DESCRIPTION OF THE TASK: Starting from the line that contains "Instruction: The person", reproduce each line exactly through the end of the material, and include no other lines.

### SOURCE DATA ###

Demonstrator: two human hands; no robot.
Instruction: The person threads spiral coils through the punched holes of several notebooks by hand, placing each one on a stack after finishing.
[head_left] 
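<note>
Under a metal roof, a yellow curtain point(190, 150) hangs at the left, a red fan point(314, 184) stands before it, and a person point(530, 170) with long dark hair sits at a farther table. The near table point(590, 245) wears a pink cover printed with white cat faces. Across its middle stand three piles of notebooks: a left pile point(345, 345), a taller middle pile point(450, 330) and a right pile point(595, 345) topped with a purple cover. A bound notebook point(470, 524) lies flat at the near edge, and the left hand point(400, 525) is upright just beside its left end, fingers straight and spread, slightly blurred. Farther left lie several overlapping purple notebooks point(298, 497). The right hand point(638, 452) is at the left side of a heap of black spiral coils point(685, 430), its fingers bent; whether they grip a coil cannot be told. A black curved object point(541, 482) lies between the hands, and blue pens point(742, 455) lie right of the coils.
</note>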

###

REPLY TO THE TASK:
Instruction: The person threads spiral coils through the punched holes of several notebooks by hand, placing each one on a stack after finishing.
[head_left] 
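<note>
Under a metal roof, a yellow curtain point(190, 150) hangs at the left, a red fan point(314, 184) stands before it, and a person point(530, 170) with long dark hair sits at a farther table. The near table point(590, 245) wears a pink cover printed with white cat faces. Across its middle stand three piles of notebooks: a left pile point(345, 345), a taller middle pile point(450, 330) and a right pile point(595, 345) topped with a purple cover. A bound notebook point(470, 524) lies flat at the near edge, and the left hand point(400, 525) is upright just beside its left end, fingers straight and spread, slightly blurred. Farther left lie several overlapping purple notebooks point(298, 497). The right hand point(638, 452) is at the left side of a heap of black spiral coils point(685, 430), its fingers bent; whether they grip a coil cannot be told. A black curved object point(541, 482) lies between the hands, and blue pens point(742, 455) lie right of the coils.
</note>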

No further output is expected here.